### PROVIDED INFORMATION
= = = = =

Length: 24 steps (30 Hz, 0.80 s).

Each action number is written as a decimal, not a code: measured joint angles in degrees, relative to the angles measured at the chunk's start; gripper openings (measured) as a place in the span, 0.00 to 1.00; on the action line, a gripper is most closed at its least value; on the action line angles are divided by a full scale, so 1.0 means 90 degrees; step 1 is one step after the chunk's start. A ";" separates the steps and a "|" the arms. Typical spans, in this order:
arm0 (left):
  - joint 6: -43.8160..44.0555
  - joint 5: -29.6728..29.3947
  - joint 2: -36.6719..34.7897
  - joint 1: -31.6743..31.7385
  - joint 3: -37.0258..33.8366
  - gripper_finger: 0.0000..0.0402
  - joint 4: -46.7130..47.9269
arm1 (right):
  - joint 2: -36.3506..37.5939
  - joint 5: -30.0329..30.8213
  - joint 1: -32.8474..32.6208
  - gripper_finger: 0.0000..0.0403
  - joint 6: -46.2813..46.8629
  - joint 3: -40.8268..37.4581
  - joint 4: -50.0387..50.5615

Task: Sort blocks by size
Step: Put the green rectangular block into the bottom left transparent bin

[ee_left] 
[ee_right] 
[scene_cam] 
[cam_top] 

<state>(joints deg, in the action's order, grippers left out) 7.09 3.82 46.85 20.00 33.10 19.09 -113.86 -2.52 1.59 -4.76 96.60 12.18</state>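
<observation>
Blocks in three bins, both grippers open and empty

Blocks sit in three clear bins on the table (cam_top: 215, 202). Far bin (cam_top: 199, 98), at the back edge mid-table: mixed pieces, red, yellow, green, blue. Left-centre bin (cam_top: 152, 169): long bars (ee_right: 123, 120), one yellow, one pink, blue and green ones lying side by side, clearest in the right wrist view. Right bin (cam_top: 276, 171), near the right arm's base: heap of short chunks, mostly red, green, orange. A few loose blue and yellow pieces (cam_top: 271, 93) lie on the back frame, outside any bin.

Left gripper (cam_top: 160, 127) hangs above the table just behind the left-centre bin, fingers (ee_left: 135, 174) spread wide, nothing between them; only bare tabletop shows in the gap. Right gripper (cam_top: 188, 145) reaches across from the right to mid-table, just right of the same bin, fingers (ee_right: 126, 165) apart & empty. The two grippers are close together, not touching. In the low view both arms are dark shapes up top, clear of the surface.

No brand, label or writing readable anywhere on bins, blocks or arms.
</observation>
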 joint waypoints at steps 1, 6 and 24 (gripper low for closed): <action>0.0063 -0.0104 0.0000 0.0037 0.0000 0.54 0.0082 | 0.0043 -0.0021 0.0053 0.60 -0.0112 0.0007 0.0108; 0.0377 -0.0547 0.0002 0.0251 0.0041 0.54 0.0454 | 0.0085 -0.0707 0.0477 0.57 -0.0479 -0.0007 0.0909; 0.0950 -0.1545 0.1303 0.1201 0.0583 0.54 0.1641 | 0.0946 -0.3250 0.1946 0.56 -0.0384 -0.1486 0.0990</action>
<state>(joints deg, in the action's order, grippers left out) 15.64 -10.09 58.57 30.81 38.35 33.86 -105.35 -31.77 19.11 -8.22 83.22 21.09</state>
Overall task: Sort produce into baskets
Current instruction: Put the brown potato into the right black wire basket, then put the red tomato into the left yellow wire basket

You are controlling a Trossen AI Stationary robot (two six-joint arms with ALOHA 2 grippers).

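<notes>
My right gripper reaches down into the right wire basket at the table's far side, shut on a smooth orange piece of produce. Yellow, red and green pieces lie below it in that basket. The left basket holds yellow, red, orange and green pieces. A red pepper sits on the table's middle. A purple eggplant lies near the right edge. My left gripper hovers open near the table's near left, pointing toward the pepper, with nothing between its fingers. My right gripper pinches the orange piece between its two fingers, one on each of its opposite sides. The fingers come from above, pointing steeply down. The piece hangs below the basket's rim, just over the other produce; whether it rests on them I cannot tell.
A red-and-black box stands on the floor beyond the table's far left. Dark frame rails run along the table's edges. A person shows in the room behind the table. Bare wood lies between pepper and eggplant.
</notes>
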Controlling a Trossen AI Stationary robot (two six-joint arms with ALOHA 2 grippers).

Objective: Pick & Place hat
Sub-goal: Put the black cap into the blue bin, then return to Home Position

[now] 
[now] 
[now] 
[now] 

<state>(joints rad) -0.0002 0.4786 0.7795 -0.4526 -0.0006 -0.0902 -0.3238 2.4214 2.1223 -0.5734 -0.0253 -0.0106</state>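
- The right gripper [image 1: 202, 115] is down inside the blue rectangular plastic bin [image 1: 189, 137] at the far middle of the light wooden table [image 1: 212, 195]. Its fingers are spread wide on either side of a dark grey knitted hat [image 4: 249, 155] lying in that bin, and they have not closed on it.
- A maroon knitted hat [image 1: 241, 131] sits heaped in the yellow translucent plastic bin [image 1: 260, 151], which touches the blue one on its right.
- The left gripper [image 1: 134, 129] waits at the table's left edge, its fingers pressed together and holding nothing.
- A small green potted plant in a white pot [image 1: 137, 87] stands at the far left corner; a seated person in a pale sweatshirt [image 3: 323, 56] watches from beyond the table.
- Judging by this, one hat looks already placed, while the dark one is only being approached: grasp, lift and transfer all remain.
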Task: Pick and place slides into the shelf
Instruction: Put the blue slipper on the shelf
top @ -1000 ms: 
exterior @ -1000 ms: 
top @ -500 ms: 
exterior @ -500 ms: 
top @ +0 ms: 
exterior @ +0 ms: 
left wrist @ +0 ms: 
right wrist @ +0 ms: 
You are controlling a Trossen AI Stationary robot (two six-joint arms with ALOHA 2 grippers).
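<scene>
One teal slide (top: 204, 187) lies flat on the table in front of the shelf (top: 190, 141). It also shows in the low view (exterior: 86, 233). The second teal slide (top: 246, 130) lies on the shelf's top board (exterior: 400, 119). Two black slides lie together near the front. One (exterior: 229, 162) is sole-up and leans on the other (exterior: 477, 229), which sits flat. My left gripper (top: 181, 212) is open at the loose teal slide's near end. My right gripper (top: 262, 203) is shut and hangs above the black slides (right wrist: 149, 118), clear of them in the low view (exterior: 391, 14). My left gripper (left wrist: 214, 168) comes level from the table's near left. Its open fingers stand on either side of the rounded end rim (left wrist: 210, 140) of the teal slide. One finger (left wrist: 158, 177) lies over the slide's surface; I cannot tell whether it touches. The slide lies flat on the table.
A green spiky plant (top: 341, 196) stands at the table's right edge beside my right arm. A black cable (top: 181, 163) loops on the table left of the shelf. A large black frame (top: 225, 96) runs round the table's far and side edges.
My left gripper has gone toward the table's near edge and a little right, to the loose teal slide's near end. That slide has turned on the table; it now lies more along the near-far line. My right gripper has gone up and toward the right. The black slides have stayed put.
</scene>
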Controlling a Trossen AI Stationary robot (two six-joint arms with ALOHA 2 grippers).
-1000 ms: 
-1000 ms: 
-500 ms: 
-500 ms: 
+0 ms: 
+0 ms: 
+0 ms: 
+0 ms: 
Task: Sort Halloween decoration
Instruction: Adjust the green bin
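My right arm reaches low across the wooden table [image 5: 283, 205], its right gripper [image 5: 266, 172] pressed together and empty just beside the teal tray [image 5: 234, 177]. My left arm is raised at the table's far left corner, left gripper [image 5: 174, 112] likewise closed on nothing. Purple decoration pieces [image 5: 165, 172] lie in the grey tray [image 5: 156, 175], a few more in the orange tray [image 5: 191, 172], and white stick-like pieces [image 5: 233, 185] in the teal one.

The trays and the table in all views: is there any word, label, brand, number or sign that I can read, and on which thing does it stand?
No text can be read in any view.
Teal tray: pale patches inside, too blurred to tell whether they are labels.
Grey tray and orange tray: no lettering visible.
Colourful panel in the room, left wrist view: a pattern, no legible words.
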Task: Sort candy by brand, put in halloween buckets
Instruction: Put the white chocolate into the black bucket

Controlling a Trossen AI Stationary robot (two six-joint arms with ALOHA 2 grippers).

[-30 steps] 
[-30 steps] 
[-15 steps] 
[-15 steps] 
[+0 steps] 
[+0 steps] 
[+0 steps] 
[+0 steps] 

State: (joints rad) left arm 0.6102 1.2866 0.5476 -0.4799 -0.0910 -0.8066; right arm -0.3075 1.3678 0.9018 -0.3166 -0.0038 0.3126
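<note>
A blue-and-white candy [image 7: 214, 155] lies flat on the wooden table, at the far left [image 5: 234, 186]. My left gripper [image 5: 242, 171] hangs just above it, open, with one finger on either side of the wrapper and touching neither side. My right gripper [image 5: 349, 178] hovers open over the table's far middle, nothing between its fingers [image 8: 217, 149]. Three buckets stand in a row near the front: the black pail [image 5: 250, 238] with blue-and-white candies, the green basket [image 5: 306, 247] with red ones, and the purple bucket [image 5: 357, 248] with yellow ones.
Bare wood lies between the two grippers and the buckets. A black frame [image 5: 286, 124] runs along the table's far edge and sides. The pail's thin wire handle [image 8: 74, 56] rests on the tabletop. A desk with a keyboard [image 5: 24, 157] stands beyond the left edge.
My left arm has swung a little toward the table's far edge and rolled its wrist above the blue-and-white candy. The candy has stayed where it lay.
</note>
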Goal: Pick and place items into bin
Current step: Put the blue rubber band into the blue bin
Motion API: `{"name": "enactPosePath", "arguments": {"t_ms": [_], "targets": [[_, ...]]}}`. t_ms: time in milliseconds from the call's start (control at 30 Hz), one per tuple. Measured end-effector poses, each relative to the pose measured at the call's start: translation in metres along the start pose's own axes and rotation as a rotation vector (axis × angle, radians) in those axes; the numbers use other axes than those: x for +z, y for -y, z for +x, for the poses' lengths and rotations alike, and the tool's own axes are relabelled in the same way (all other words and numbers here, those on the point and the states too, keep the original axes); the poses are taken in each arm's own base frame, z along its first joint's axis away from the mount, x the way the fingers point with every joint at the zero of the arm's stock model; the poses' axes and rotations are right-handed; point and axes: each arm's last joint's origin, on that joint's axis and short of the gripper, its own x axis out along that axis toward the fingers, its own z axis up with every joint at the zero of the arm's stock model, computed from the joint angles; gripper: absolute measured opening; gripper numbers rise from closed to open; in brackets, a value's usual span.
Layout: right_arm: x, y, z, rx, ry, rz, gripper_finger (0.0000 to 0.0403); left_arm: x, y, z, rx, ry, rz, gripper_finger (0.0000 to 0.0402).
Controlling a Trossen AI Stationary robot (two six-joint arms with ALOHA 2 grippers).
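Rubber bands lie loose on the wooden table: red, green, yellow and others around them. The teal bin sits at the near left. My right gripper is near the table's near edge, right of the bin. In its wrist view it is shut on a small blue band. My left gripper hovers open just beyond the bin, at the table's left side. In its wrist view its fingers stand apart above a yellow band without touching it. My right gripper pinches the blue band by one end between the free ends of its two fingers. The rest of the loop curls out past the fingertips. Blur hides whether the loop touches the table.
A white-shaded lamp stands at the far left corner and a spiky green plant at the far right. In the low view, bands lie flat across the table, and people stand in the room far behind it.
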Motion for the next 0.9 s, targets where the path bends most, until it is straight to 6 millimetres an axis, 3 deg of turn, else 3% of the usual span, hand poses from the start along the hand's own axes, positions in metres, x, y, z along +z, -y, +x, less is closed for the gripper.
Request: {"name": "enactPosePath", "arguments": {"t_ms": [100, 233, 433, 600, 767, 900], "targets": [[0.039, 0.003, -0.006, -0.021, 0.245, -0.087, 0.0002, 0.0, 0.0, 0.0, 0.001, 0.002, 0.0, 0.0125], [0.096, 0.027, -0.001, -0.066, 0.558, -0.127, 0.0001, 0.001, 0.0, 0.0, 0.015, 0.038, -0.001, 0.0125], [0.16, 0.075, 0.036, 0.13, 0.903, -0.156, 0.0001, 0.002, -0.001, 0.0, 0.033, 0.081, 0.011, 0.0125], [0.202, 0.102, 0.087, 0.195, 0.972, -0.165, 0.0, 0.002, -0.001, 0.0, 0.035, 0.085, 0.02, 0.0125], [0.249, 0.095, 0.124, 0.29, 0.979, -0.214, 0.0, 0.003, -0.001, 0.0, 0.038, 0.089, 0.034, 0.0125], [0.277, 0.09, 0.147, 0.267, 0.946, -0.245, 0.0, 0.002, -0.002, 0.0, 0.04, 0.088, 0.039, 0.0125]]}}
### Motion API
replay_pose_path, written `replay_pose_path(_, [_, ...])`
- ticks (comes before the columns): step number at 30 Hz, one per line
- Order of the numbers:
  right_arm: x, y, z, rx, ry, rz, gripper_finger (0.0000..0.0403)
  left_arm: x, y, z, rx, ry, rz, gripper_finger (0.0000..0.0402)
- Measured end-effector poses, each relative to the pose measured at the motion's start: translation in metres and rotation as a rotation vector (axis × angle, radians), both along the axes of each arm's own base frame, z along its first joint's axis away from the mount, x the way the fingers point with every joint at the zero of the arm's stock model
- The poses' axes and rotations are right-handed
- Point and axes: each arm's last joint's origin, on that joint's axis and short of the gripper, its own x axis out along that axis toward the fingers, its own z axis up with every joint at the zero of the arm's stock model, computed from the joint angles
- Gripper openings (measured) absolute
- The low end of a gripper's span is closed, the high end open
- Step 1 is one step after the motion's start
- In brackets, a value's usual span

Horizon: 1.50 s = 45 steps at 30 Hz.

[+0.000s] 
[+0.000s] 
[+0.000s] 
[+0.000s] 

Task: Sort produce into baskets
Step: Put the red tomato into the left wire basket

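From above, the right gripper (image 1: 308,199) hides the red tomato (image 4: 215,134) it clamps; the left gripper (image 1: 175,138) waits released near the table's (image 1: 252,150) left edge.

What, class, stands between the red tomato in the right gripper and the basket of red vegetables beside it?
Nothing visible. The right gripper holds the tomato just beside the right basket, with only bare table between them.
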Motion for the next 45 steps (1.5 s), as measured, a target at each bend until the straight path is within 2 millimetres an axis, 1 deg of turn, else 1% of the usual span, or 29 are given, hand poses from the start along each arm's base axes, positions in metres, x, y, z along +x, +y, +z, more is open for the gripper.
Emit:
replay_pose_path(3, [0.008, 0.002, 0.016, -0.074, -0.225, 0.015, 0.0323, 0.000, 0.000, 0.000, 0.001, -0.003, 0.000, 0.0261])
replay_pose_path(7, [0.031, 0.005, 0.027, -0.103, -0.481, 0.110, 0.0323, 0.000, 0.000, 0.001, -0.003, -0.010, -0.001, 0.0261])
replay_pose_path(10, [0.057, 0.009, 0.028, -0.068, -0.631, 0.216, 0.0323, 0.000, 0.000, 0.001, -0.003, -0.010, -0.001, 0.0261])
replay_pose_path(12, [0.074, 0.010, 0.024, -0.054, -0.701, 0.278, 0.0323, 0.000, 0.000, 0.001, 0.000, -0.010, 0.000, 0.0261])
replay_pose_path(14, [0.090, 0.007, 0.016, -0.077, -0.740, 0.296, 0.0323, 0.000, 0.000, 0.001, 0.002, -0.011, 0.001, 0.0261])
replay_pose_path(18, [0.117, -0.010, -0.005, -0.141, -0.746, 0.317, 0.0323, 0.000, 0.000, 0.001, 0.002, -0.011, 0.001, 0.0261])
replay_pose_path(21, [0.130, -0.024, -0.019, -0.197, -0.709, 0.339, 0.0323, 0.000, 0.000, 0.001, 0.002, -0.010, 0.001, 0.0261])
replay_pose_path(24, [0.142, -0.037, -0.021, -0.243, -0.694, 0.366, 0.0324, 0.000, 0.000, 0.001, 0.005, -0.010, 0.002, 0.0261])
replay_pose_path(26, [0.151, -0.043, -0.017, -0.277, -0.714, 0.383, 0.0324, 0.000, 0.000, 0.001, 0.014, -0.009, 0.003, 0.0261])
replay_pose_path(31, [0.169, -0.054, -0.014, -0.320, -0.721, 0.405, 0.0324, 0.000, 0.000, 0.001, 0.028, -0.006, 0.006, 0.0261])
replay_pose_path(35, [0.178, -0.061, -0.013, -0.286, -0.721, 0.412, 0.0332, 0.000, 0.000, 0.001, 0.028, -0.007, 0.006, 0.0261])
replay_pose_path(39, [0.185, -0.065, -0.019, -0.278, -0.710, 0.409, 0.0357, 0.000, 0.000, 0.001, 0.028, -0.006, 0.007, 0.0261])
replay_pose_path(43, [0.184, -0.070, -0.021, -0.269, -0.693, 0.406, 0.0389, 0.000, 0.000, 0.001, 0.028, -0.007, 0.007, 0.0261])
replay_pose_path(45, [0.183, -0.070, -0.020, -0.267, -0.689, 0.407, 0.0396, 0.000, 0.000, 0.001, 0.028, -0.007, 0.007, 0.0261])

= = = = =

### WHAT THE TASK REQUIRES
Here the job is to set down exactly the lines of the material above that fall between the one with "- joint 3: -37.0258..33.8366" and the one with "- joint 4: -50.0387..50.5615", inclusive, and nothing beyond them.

### FINISHED TASK
  - joint 3: -37.0258..33.8366
  - gripper_finger: 0.0000..0.0402
  - joint 4: -46.7130..47.9269
arm1 (right):
  - joint 2: -36.3506..37.5939
  - joint 5: -30.0329..30.8213
  - joint 1: -32.8474..32.6208
  - gripper_finger: 0.0000..0.0403
  - joint 6: -46.2813..46.8629
  - joint 3: -40.8268..37.4581
  - joint 4: -50.0387..50.5615

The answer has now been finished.